● **Work item**
Take the listing below and print exactly the lines starting at the line containing "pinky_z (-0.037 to" and ending at the line containing "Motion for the", both ends included, and no others.

● **Data segment**
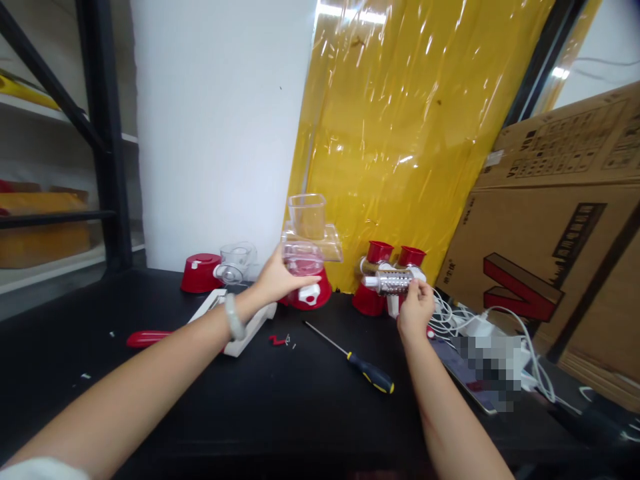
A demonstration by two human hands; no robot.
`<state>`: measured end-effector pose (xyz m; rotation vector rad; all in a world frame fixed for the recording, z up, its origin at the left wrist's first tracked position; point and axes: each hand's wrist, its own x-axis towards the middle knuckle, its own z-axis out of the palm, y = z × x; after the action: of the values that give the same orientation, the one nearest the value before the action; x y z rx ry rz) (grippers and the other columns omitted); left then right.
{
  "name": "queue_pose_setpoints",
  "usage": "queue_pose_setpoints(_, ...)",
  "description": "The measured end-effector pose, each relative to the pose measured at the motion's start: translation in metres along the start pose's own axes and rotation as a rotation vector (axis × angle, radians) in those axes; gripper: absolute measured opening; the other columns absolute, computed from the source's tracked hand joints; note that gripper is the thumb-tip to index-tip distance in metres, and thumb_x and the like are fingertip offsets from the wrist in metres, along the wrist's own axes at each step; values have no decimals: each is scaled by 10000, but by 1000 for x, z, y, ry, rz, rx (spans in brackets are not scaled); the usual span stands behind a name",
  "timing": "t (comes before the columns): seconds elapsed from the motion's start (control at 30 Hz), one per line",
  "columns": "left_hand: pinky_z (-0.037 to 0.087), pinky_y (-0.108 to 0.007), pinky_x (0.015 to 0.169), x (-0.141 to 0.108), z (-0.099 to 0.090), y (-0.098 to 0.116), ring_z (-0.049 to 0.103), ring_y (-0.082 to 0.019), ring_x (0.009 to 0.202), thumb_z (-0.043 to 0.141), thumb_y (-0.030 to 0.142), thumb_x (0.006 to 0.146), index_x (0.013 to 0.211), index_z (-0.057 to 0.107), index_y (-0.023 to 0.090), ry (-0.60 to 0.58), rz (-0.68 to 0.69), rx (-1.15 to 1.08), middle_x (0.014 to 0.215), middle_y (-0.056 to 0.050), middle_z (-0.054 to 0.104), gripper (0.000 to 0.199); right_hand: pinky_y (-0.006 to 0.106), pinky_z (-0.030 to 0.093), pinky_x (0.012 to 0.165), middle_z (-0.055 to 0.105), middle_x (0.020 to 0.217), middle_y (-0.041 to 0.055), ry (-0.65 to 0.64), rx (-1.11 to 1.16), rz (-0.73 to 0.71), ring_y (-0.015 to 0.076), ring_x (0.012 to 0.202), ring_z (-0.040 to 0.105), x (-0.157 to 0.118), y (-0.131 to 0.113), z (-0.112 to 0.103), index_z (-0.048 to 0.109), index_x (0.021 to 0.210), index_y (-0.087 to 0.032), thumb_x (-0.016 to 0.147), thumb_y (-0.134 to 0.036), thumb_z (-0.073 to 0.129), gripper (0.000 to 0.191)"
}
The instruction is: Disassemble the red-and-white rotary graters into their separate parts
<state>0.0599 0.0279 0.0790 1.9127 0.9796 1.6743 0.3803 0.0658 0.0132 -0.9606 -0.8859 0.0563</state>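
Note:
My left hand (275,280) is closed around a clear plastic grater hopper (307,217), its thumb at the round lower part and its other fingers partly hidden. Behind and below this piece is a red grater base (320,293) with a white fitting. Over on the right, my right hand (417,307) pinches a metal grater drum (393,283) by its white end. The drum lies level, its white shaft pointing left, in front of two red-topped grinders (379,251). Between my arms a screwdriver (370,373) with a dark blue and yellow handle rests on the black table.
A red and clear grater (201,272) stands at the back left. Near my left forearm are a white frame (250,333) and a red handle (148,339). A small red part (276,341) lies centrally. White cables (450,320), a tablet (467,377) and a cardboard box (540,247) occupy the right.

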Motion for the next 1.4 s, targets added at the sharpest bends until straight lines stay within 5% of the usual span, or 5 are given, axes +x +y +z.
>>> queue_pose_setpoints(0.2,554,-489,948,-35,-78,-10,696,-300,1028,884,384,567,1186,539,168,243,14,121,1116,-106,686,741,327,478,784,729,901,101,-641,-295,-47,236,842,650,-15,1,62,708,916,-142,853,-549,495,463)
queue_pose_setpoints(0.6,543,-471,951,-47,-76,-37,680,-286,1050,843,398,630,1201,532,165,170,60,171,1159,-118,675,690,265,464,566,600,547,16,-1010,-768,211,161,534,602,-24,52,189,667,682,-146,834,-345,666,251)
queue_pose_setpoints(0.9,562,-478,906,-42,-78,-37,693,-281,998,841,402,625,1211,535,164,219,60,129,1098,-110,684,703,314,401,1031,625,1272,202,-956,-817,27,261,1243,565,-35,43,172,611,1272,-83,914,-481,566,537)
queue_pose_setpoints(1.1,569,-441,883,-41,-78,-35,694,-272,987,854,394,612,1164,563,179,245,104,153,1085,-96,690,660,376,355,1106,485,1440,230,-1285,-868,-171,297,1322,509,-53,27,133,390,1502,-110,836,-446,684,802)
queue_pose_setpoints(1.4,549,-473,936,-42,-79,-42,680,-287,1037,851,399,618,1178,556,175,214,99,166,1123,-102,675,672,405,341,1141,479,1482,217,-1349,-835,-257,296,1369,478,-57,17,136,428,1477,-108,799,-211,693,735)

● **Response box**
  "columns": "left_hand: pinky_z (-0.037 to 0.087), pinky_y (-0.108 to 0.007), pinky_x (0.015 to 0.169), x (-0.141 to 0.108), z (-0.099 to 0.090), y (-0.098 to 0.116), ring_z (-0.049 to 0.103), ring_y (-0.082 to 0.019), ring_x (0.009 to 0.202), thumb_z (-0.043 to 0.141), thumb_y (-0.030 to 0.142), thumb_x (0.006 to 0.146), index_x (0.013 to 0.211), index_z (-0.057 to 0.107), index_y (-0.023 to 0.090), ry (-0.60 to 0.58), rz (-0.68 to 0.69), rx (-1.15 to 1.08), middle_x (0.014 to 0.215), middle_y (-0.056 to 0.050), middle_z (-0.054 to 0.104), gripper (0.000 to 0.199); right_hand: pinky_y (-0.006 to 0.106), pinky_z (-0.030 to 0.093), pinky_x (0.012 to 0.165), middle_z (-0.055 to 0.105), middle_x (0.020 to 0.217), middle_y (-0.041 to 0.055), ry (-0.65 to 0.64), rx (-1.11 to 1.16), rz (-0.73 to 0.71), ring_y (-0.015 to 0.076), ring_x (0.012 to 0.202), ring_z (-0.040 to 0.105), x (-0.157 to 0.118), y (-0.131 to 0.113), z (-0.112 to 0.103), index_z (-0.048 to 0.109), index_x (0.021 to 0.210), index_y (-0.087 to 0.032), thumb_x (-0.016 to 0.147), thumb_y (-0.134 to 0.036), thumb_z (-0.073 to 0.129), gripper (0.000 to 0.191)"
}
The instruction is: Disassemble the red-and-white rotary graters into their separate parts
<state>0.0599 0.0279 0.0790 1.9127 0.9796 1.6743 0.3803 0.0658 0.0132 -0.9606 -0.8859 0.0563</state>
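Note:
My left hand (275,280) is closed around a clear plastic grater hopper (307,217), its thumb at the round lower part and its other fingers partly hidden. Behind and below this piece is a red grater base (320,293) with a white fitting. Over on the right, my right hand (417,307) pinches a metal grater drum (393,283) by its white end. The drum lies level, its white shaft pointing left, in front of two red-topped grinders (379,251). Between my arms a screwdriver (370,373) with a dark blue and yellow handle rests on the black table.
A red and clear grater (201,272) stands at the back left. Near my left forearm are a white frame (250,333) and a red handle (148,339). A small red part (276,341) lies centrally. White cables (450,320), a tablet (467,377) and a cardboard box (540,247) occupy the right.
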
Motion for the next 1.4 s, targets added at the sharpest bends until straight lines stay within 5% of the usual span, or 5 are given, axes +x +y +z.

This completes the answer.